H. P. : Je vous laisse tirer vos propres conclusions car ce qu’on confie aux journalistes prend parfois de ces proportions... Ce qu’il faut bien comprendre, c’est que les ingénieurs bossent dans un cadre prédéfini. Mais si on reste en plein milieu, on ne progresse pas beaucoup, ni vite. Le but est de se trouver toujours au ras des clous, ce que les anglais appellent être "border-line". Car c’est là que les gars de Ducati - mais les européens en général car ils se bougent aussi chez Aprilia et je peux vous dire que chez KTM c’est pareil - font la différence actuellement. Comme un pilote sur la piste, un constructeur doit faire preuve d’envie, de courage et parfois d’audace.

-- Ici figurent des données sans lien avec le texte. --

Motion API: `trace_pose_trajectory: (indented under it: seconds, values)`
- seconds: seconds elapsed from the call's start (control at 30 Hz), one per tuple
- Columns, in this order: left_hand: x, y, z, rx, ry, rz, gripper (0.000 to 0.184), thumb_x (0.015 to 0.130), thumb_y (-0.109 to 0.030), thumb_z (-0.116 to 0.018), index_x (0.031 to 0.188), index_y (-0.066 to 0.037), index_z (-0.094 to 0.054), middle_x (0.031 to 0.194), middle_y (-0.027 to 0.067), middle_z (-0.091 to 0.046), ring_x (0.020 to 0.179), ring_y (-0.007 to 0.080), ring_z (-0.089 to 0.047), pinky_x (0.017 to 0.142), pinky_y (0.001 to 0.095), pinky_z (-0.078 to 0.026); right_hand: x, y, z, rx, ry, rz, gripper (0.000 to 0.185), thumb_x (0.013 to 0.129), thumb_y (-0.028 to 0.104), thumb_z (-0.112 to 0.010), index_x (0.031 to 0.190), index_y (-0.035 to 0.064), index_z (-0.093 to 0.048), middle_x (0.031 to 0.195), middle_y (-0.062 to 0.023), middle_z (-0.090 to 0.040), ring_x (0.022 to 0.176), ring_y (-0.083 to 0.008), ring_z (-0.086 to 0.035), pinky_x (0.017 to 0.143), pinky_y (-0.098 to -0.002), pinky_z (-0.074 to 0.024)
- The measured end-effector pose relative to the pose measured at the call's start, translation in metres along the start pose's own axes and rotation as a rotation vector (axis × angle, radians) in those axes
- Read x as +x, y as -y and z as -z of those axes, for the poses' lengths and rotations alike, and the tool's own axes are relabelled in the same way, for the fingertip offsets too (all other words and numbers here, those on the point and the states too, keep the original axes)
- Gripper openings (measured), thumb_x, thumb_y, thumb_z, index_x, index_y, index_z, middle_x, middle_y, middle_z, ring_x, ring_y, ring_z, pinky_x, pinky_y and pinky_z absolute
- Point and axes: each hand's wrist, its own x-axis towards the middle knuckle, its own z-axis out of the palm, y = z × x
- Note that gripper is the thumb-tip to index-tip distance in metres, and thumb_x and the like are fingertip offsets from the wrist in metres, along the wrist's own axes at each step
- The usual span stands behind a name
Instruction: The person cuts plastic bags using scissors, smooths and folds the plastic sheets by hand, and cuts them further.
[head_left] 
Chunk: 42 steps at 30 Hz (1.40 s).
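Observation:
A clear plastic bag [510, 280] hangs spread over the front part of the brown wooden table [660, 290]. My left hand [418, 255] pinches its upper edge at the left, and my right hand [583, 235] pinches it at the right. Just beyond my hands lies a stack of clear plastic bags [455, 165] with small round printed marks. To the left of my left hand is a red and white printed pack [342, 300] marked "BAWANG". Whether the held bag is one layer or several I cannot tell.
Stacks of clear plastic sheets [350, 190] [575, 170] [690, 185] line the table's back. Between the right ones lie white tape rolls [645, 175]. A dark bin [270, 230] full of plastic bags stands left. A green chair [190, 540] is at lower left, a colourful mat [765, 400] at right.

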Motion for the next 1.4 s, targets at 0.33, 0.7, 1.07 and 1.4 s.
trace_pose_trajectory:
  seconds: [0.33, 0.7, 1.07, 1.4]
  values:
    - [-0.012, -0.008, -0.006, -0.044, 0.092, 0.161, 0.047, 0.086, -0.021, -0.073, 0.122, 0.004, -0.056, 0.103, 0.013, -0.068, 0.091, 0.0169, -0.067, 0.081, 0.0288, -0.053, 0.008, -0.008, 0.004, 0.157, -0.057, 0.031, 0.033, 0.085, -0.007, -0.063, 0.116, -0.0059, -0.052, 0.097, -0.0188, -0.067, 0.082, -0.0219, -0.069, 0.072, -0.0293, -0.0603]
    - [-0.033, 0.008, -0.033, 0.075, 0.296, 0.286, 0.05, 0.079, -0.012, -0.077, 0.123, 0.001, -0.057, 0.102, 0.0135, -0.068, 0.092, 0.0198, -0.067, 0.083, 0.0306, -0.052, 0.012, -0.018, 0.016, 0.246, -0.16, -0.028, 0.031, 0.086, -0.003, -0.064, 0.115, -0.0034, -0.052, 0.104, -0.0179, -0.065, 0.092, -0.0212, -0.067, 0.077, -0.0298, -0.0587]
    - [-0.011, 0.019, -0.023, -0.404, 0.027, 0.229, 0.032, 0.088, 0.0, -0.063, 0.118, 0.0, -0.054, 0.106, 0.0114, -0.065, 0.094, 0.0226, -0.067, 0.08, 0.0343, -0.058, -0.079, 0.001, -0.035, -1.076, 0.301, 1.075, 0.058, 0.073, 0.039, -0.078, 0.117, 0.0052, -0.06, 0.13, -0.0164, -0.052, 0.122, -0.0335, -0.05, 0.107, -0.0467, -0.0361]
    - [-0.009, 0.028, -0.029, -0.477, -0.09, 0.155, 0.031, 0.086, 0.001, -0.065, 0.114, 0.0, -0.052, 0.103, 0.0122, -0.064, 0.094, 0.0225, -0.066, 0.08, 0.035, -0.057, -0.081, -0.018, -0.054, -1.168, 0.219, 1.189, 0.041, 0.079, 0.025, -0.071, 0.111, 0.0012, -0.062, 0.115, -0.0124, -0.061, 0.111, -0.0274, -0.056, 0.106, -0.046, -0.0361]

Le pilote retarde ses freinages, plus tard, plus tard, trop tard... hopopop il croise les skis, il n’ira pas plus loin ! On progresse moins vite à rester dans sa zone de confort, c’est certain.
MNC : Repassons à Tech3. Certains fans ne sont pas un peu perdus dans la mesure où vous portez les couleurs de GasGas en MotoGP, mais de KTM toujours en Moto3 ?
H. P. : (Sourire) Oui, c’est vrai. Et justement, quand Alonso gagne avec son team Aspar, je reçois des félicitations ! Les gens sont comme vous le dites, un peu perdus. Mais Aspar était GasGas avant nous. Certes chez Tech3, les équipes Moto3 et MotoGP font partie de la même société, on est tous ensemble. Mais niveau communication et visuel, on est différents et ça ne nous pose pas de problèmes. En Moto3 on est Red Bull KTM depuis un certain temps (2020, NDLR), et avec le team Ajo, on représente un peu le prolongement de la Rookies Cup. Donc ça fait sens. Les leaders du Moto3 (Acosta puis Masia, maintenant les Holgado, Oncu, Rueda et tout ça) sont des pépites qui sortent de la Rookies et transitent en Moto3 en gardant les couleurs Red Bull KTM.
MNC : En termes de sponsors, le fait d’être affilié au groupe Pierer vous apporte une certaine sérénité ?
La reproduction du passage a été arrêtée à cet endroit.